The lines from the start of the records below through the line containing "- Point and" are to be copied exactly, both ends included, with nothing added.
═════ Supplied material
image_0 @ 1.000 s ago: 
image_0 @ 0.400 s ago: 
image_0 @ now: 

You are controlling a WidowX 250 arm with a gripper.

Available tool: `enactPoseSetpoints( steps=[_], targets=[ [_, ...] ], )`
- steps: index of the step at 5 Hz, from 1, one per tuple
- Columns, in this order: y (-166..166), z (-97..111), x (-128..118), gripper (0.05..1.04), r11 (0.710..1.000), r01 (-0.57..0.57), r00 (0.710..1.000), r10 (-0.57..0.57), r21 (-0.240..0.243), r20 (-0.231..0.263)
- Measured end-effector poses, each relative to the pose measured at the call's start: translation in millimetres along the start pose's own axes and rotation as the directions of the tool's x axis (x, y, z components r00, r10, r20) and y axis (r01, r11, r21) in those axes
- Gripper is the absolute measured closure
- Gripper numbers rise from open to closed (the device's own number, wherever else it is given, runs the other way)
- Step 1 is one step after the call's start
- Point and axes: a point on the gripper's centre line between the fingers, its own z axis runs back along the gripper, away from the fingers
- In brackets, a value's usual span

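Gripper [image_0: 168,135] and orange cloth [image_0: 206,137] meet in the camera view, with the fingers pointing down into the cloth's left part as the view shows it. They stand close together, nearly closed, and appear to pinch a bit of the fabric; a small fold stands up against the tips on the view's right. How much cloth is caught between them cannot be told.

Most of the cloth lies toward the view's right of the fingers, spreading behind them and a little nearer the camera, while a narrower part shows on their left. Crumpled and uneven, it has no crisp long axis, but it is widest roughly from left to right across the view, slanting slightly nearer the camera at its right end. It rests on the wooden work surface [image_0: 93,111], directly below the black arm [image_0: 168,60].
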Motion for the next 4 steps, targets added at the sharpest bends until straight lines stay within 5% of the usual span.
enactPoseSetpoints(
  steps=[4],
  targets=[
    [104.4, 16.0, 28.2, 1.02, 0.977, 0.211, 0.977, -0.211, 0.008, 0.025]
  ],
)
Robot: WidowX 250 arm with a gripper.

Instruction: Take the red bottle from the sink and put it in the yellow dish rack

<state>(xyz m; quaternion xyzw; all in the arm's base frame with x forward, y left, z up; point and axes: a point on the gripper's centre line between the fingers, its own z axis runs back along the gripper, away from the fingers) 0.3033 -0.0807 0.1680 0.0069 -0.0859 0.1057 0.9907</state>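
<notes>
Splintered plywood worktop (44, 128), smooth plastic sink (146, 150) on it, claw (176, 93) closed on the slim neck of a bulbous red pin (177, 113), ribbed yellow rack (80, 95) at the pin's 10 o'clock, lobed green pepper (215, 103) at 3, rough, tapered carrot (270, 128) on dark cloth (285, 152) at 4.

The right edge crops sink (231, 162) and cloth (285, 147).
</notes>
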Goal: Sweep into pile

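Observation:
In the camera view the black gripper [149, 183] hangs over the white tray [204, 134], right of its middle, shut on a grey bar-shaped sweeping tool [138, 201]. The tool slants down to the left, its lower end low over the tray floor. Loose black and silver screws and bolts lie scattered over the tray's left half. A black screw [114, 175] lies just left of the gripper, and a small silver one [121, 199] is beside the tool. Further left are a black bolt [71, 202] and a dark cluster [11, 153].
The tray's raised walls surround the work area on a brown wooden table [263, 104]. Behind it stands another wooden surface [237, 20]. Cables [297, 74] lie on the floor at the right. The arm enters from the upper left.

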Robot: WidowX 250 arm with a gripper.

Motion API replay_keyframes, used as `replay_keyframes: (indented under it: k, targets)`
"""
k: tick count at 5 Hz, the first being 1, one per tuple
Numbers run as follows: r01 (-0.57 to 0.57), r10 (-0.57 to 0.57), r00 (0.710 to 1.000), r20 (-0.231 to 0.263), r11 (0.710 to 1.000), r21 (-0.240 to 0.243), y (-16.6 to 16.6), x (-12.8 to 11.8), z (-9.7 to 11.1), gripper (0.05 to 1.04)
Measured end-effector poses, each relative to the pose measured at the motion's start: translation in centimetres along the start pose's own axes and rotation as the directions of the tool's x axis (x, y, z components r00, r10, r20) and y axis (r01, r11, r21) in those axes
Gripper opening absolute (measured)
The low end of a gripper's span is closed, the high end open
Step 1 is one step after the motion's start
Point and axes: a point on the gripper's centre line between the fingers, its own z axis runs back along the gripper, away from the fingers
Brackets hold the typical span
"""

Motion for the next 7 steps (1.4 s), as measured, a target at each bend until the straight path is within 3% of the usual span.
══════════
**Exercise result**
image_0 @ 1.000 s ago: 
image_0 @ 0.400 s ago: 
image_0 @ now: 

You are controlling a WidowX 250 arm with a gripper.

Available tool: `enactPoseSetpoints( steps=[_], targets=[ [_, ...] ], )`
- steps: index of the step at 5 Hz, from 1, one per tuple
- Columns, in this order: y (-166..166), z (-97..111), x (-128..118), gripper (0.05..1.04), r11 (0.710..1.000), r01 (-0.57..0.57), r00 (0.710..1.000), r10 (-0.57..0.57), r21 (-0.240..0.243), r20 (-0.231..0.263)
- Measured end-effector poses, each relative to the pose measured at the call's start: translation in millimetres along the start pose's own axes and rotation as the directions of the tool's x axis (x, y, z components r00, r10, r20) and y axis (r01, r11, r21) in those axes
- Gripper is the absolute measured closure
- Gripper numbers rise from open to closed (the device's own number, wherever else it is given, runs the other way)
- Step 1 is one step after the call's start
- Point and axes: a point on the gripper's centre line between the fingers, its own z axis runs back along the gripper, away from the fingers

No more output will be added to the exercise.